EPI-ClusT is a GUI Python program that helps researchers compute the optimal genetic distance threshold and identify clusters in a phylogenetic tree.
Given a Newick .nwk
formatted tree, an optional genetic distance threshold d and optional support threshold s, EPI-ClusT finds the minimum number of clusters of samples in the tree such that:
- The maximum pairwise distance between samples in the cluster is at most d.*
- Samples cannot be connected by branches with support less than or equal to s.
And (optionally) when given a rooted tree:
- The samples in the cluster must define a clade in the tree.
*EPI-ClusT can compute the distance threshold that maximizes the number of non-singleton clusters over all meaningful thresholds from 0 to dMax in steps of 0.0001 (i.e., 0, 0.001, 0.002, ..., dMax). The upper limit dMax is specified by the user. EPI-ClusT first plots a histogram of sample pairwise distances and the user is prompted to select dMax from the first local minimum i.e. the tail of the first peak (which corresponds to the pairwise distances of the most closely related samples) as this represents the upper limit of an epidemiologically meaningful threshold for clustering.
For MacOS Users:
- An executable file with all dependencies bundled can be found in
/dist
. - Right-click and select 'Open' to run.

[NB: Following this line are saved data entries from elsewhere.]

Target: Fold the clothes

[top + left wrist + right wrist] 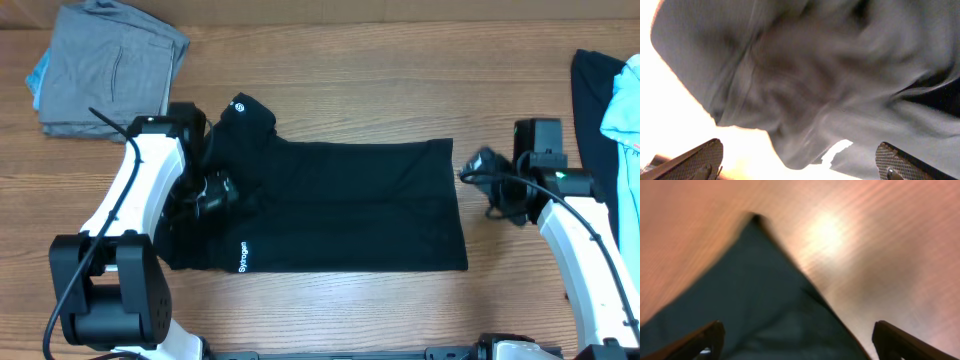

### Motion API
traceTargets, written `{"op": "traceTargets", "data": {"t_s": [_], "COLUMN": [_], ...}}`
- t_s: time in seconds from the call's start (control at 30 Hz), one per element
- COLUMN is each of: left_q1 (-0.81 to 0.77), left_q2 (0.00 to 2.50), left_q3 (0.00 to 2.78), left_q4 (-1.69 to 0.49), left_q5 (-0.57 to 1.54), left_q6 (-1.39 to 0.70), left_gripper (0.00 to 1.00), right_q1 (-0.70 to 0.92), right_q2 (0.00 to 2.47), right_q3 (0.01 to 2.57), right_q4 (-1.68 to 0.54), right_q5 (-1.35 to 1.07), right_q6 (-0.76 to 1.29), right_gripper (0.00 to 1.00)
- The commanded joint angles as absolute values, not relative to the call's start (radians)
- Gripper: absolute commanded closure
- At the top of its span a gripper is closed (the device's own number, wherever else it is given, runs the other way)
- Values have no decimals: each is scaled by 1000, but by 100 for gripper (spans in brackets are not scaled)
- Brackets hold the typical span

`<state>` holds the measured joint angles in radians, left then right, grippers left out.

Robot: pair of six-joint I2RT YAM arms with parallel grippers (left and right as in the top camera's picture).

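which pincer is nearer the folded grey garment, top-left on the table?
Left. The left pincer hovers over the black shirt's logo end, just below and right of the grey garment. The right pincer sits past the shirt's opposite edge, much farther away.

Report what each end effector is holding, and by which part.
Nothing is held. The left end effector and right end effector are both open at opposite ends of the black shirt.

The black shirt (340, 205) lies spread on the table (330, 80), grey garment (110, 65) folded top-left.
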<state>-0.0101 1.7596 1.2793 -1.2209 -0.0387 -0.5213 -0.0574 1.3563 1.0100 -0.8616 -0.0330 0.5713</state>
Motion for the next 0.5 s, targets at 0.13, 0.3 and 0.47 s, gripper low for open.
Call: {"op": "traceTargets", "data": {"t_s": [0.13,0.3,0.47], "left_q1": [-1,-14,-13], "left_q2": [1728,1729,1740], "left_q3": [1417,1449,1451], "left_q4": [-974,-766,-611], "left_q5": [206,206,183], "left_q6": [-295,-287,-271], "left_gripper": [0,0,0], "right_q1": [-57,-56,-56], "right_q2": [1342,1389,1489], "right_q3": [1050,1050,1050], "right_q4": [-656,-590,-587], "right_q5": [-186,-191,-225], "right_q6": [366,366,365], "right_gripper": [0,0,0]}}
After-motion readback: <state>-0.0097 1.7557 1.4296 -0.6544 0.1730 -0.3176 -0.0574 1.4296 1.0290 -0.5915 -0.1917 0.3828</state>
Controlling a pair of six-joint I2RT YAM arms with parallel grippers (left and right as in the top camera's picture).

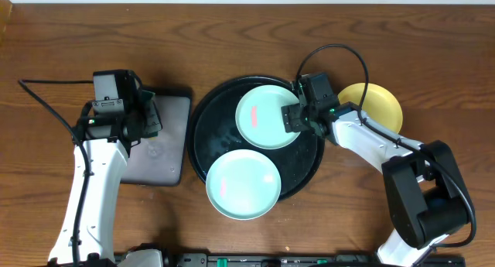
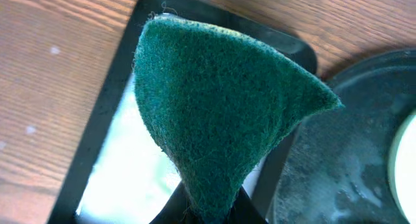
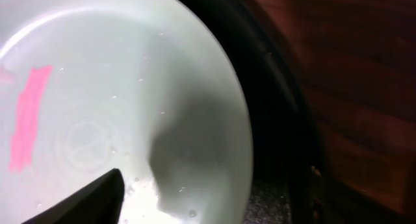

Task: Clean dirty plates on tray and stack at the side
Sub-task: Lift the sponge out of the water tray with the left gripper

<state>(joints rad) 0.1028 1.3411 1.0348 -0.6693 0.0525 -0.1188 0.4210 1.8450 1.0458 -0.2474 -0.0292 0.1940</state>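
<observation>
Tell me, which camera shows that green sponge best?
The left wrist view: the green sponge fills the frame, pinched at its lower end by the left pincer. Overhead, the arm hides most of it; the right wrist view misses it.

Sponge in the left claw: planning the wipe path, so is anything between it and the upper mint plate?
Nothing visible does: only the round tray's rim lies between sponge and upper mint plate. The right claw sits at its far side.

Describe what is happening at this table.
The left gripper pinches a green sponge above the small rectangular tray. The right gripper sits at the edge of the far mint plate on the round black tray; its grip is unclear. A near mint plate overhangs the tray's rim. A yellow plate lies outside the tray.
</observation>
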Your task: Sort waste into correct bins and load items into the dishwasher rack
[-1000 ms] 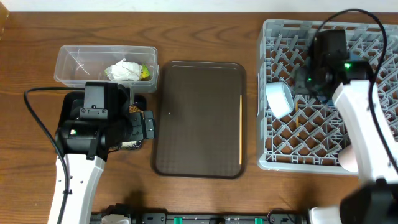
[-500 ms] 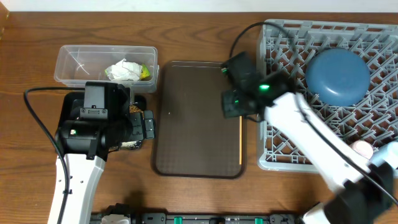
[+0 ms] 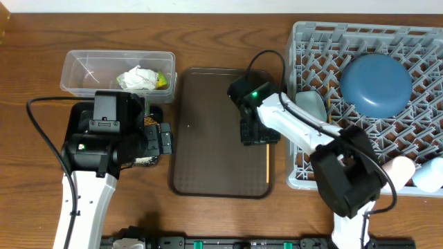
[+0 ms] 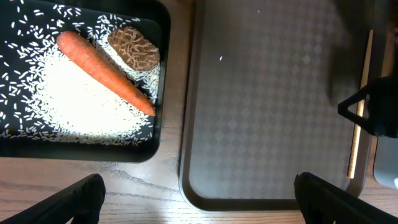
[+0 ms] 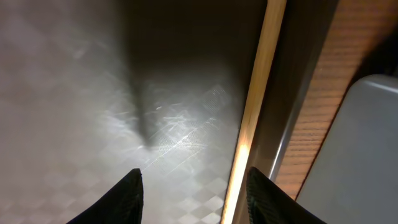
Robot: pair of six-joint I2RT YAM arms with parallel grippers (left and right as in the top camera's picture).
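Note:
The wooden chopsticks [image 3: 268,162] lie along the right edge of the brown serving tray [image 3: 208,138]. My right gripper [image 3: 252,133] is open, low over the tray; in the right wrist view the chopsticks [image 5: 250,124] run between its fingers [image 5: 196,199], close to the right one. My left gripper [image 4: 199,205] is open and empty beside the black tray [image 4: 163,74], which holds the carrot [image 4: 102,71], the brown lump [image 4: 134,48] and the rice [image 4: 68,106]. The clear tub [image 3: 76,69] holds the white paper [image 3: 138,78] and the wrapper [image 3: 162,81]. The rack [image 3: 415,41] holds the blue dish [image 3: 377,84], bowl [image 3: 313,105], pink cup [image 3: 400,168] and blue cup [image 3: 430,173].
The left arm hides the black tray in the overhead view. The rack's left wall [image 5: 367,155] stands just right of the serving tray's rim, with a narrow strip of wooden table [image 5: 317,124] between them. The chopsticks also show in the left wrist view [image 4: 357,124].
My right arm has swung left, out of the rack and down over the serving tray's right side. The blue dish, hidden under the arm before, now rests uncovered in the rack. The left arm has not moved.

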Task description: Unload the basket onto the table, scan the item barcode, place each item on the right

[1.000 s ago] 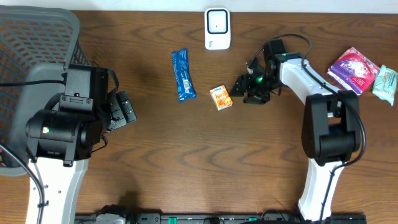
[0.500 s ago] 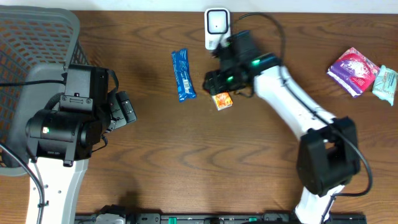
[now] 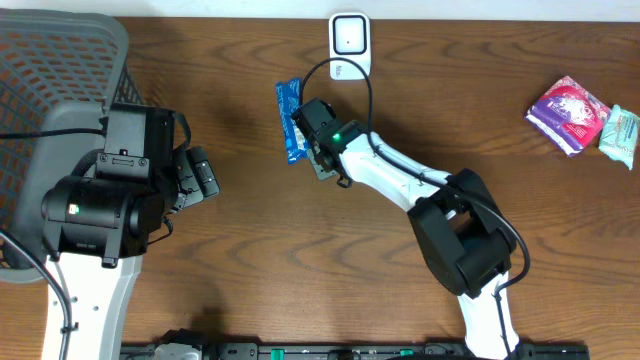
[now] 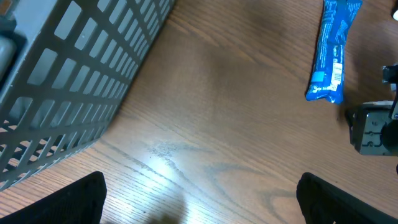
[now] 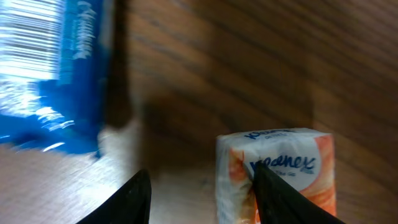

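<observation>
Kleenex tissue pack (image 5: 292,146), white and orange, lies on the wooden table (image 3: 300,250) just right of the lower end of a blue snack wrapper (image 3: 288,105). From overhead the pack is hidden under the right gripper (image 3: 322,150), which reaches across the middle of the table and covers the wrapper's lower end as well.

In the right wrist view the right gripper's jaws stand apart. One dark finger (image 5: 134,199) sits over bare wood, clear of the pack. The other crosses in front of the pack's printed face, and I cannot tell whether it touches it. The pack's left edge shows in the gap between the two fingers, so nothing is gripped. The wrapper's barcode (image 5: 37,43) shows blurred at the upper left of that view.

A white scanner (image 3: 350,45) sits at the far edge of the table, near the wrapper's upper end and apart from the gripper.

The left gripper (image 4: 199,205) hangs spread wide and empty over bare wood, beside a grey mesh basket (image 4: 62,93) at the table's left.

At the far right lie a purple packet (image 3: 568,112) and a pale green one (image 3: 620,135), touching each other.
</observation>
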`<state>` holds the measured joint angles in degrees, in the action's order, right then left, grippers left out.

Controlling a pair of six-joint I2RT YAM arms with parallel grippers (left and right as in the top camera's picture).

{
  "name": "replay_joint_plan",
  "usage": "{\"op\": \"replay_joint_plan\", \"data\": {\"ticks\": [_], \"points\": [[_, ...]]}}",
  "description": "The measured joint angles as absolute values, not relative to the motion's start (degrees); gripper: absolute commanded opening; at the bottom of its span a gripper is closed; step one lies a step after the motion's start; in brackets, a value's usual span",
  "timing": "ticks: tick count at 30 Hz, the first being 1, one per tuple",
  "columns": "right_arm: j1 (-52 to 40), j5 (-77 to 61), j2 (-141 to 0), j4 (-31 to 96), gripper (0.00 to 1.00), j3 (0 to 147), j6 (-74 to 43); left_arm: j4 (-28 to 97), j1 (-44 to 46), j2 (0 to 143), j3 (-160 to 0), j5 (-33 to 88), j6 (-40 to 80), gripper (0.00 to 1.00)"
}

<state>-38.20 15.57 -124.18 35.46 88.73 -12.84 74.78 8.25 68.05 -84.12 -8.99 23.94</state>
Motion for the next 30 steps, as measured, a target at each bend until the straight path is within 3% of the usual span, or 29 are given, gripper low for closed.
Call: {"op": "replay_joint_plan", "data": {"ticks": [6, 30], "points": [[-38.2, 19.5, -124.5, 35.7, 0.37, 88.8, -13.0, 74.8, 8.3, 68.1, -84.1, -9.0, 23.9, 0.98], [-37.9, 22.7, -120.9, 41.0, 0.43, 88.8, -15.1, 74.8, 8.3, 68.1, -84.1, -9.0, 23.9, 0.98]]}}
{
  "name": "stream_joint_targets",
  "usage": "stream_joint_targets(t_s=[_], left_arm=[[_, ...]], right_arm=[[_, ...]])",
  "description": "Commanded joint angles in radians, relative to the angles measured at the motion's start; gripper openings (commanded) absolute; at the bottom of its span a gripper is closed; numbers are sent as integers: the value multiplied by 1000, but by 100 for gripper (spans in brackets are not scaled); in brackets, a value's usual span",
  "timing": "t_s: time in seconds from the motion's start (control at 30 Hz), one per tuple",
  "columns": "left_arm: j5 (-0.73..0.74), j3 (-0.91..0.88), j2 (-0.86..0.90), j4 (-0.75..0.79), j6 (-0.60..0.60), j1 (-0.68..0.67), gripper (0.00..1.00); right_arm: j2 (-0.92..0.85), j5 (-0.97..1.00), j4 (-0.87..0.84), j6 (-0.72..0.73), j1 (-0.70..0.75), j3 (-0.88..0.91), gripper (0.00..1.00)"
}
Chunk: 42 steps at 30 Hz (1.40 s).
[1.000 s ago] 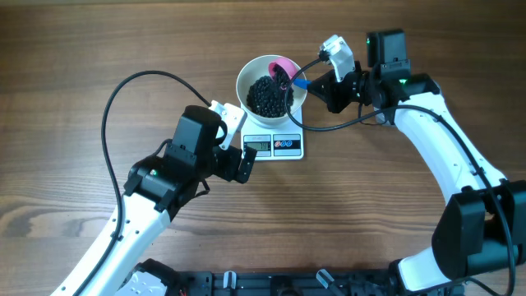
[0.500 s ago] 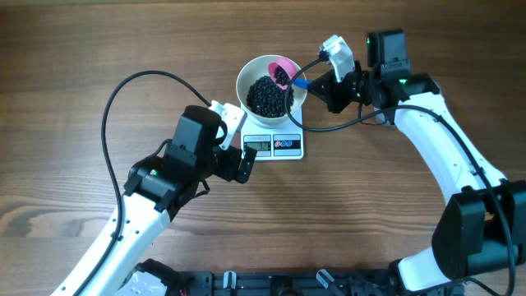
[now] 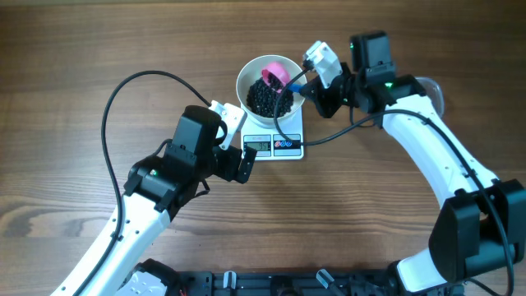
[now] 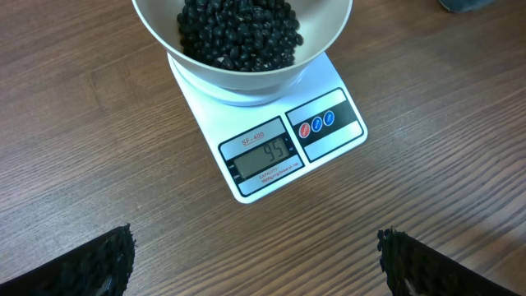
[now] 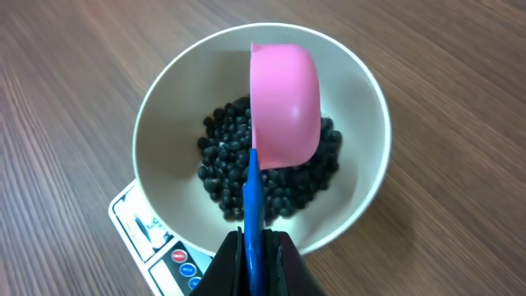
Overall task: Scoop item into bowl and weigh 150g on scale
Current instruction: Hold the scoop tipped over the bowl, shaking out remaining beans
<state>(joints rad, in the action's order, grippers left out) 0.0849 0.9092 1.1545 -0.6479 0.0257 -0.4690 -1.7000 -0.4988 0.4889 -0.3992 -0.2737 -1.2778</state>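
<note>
surface: wooden table (image 3: 66,49) | directly on it: white scale (image 3: 275,148)

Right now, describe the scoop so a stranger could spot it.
Find the white scale mid-table; a white bowl of black beans sits on it. Over the beans is the scoop: the only pink thing, its blue handle pinched in the right gripper.

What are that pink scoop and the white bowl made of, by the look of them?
The scoop looks like plastic: even pink, smooth with a dull sheen, thin blue handle. The bowl may be plastic or glazed ceramic: plain white, smooth, softly glossy; the look leaves it open.
</note>
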Motion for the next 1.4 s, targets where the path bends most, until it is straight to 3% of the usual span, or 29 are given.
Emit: stream_joint_targets(t_s=[0.0, 0.37, 0.57, 0.8, 1.07, 1.37], left_arm=[[15, 1, -10, 1, 19, 1, 100], [15, 1, -10, 1, 19, 1, 100], [15, 1, -10, 1, 19, 1, 100], [15, 1, -10, 1, 19, 1, 100], [15, 1, -10, 1, 19, 1, 100], [15, 1, -10, 1, 19, 1, 100]], right_arm=[[-10, 10, -4, -19, -21, -3, 4], [35, 125, 20, -19, -21, -4, 4], [66, 106, 6, 89, -21, -15, 4], [64, 110, 8, 2, -21, 2, 4], [77, 64, -64, 79, -21, -14, 4], [60, 64, 31, -19, -21, 6, 4]])
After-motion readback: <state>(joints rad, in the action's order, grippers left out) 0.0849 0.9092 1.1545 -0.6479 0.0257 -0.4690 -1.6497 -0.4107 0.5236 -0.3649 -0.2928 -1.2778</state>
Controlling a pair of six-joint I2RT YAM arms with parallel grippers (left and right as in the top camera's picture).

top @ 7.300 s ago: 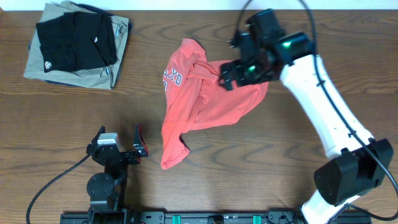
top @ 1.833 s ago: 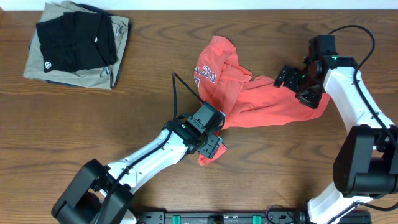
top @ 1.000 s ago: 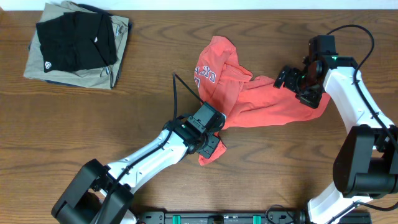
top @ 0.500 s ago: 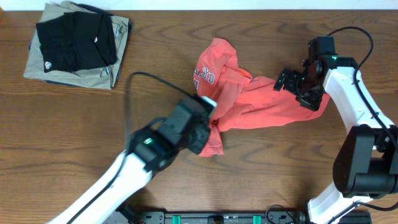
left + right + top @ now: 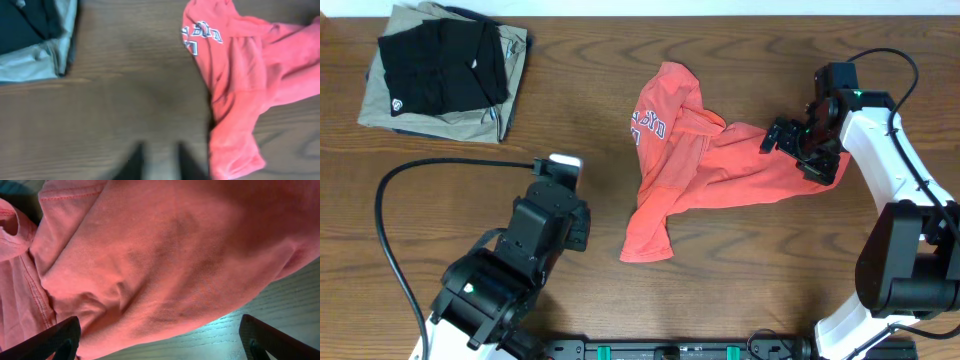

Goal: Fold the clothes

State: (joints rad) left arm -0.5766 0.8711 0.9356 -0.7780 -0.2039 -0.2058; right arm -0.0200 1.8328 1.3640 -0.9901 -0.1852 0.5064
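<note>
The clothes [image 5: 720,170], a red-orange T-shirt, lie crumpled on the wooden table with white-and-blue lettering [image 5: 648,124] facing up at the left. A narrow end trails toward the front [image 5: 646,238]. My left arm [image 5: 548,222] stands apart from the shirt at the front left. In the left wrist view its gripper [image 5: 160,152] is blurred, with its fingers slightly apart and only bare table between them; the shirt [image 5: 240,75] is to the right. My right gripper [image 5: 798,150] hovers over the shirt's right edge. In the right wrist view it [image 5: 162,340] stands wide open above the cloth [image 5: 150,245].
A folded black garment [image 5: 440,65] rests on a folded khaki one [image 5: 470,125] at the back left, also seen in the left wrist view as a pile [image 5: 35,62]. The left arm's black cable [image 5: 388,200] loops over the table's front left.
My left gripper has let go of the shirt's lower end and drawn back to the front left. That end dropped onto the table and shifted left. The right arm barely moved.
</note>
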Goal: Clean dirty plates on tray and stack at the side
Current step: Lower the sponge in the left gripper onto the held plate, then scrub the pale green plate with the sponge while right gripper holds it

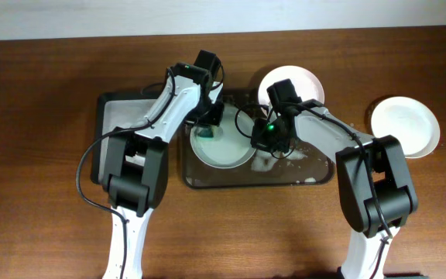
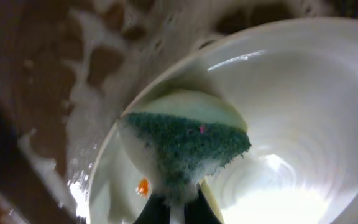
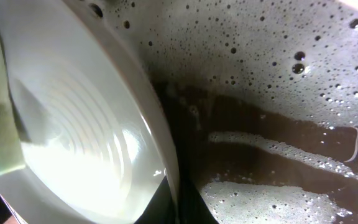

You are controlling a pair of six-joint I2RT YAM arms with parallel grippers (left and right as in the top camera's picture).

- If the executable does not behave as expected follow general installation below.
General Installation and Execution:
- Clone or download this repository.
- Ensure that Python3 and all dependencies are installed (see below).
- Run using one of the following terminal commands:
./EPI-ClusT.py
python3 EPI-ClusT.py
Required Parameters:
- A Newick formatted phylogenetic tree (.nwk)
- Output Filename
- Note: When using the distance-free method dMax is required. This threshold is used as the upper bound of possible thresholds to compute.
Optional Parameters:
- Genetic Distance Threshold
- Specify a threshold or select 'Compute Best Distance Threshold' (when unchecked EPI-ClusT uses the specified threshold)
- Posterior/Bootstrap Support Threshold
- Plot Clusters Histogram (i.e. number of clusters over distance thresholds)
- Export Network Edge List
- Rooted Tree: Use Clade Support
- Python 3
- TreeSwift
- Install via pip:
pip install treeswift
- Install via pip:
- PySimpleGUI
- Install via pip:
pip install pysimplegui
- Install via pip:
- Matplotlib
- Install via pip:
pip install matplotlib
- Install via pip:
EPI-ClusT utilizes the "Max Clade" algorithm from TreeCluster.
This software is supplied 'as-is', with no warranty of any kind expressed or implied. The author has made a reasonable effort to avoid errors in design and execution of this software, but will not be liable for its use or misuse. The user is solely responsible for the validity of any results generated. Specifically, the author is not liable for any damage or data loss resulting from the use of this software, even if it is due to negligence on the part of the author of this software. This software and this document are the responsibility of Steven J. Clipman, PhDc, MSPH. The views expressed herein do not necessarily represent the views of Johns Hopkins University.